> **What this task involves**
Please reproduce every entry, keeping each one exact.

> **Stored items from a collection**

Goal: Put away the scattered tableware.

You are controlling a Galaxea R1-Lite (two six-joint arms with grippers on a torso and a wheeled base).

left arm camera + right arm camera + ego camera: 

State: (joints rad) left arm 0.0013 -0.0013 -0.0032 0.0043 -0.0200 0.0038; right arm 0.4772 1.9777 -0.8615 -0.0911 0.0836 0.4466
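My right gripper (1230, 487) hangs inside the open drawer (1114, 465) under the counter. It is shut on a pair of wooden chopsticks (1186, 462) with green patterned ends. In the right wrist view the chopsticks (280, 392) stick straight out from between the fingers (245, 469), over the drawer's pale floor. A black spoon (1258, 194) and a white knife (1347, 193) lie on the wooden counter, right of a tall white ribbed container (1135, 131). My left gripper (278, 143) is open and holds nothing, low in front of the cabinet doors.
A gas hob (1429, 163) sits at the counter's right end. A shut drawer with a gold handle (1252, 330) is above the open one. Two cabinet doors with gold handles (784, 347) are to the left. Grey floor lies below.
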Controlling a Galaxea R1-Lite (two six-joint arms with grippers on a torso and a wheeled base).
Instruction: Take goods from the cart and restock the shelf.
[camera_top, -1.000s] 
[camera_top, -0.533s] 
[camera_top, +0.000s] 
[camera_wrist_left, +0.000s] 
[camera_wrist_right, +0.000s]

> **Finished task**
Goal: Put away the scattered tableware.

You are controlling a Galaxea R1-Lite (two six-joint arms with grippers on a torso and a wheeled base).

left arm camera + right arm camera + ego camera: 

State: (joints rad) left arm 0.0013 -0.0013 -0.0032 0.0043 -0.0200 0.0038; right arm 0.4772 1.9777 -0.8615 -0.0911 0.0836 0.4466
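My right gripper (1230, 487) hangs inside the open drawer (1114, 465) under the counter. It is shut on a pair of wooden chopsticks (1186, 462) with green patterned ends. In the right wrist view the chopsticks (280, 392) stick straight out from between the fingers (245, 469), over the drawer's pale floor. A black spoon (1258, 194) and a white knife (1347, 193) lie on the wooden counter, right of a tall white ribbed container (1135, 131). My left gripper (278, 143) is open and holds nothing, low in front of the cabinet doors.
A gas hob (1429, 163) sits at the counter's right end. A shut drawer with a gold handle (1252, 330) is above the open one. Two cabinet doors with gold handles (784, 347) are to the left. Grey floor lies below.
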Controlling a Galaxea R1-Lite (two six-joint arms with grippers on a torso and a wheeled base).
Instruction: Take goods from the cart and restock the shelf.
[camera_top, -1.000s] 
[camera_top, -0.533s] 
[camera_top, +0.000s] 
[camera_wrist_left, +0.000s] 
[camera_wrist_right, +0.000s]

The output is complete as it stands.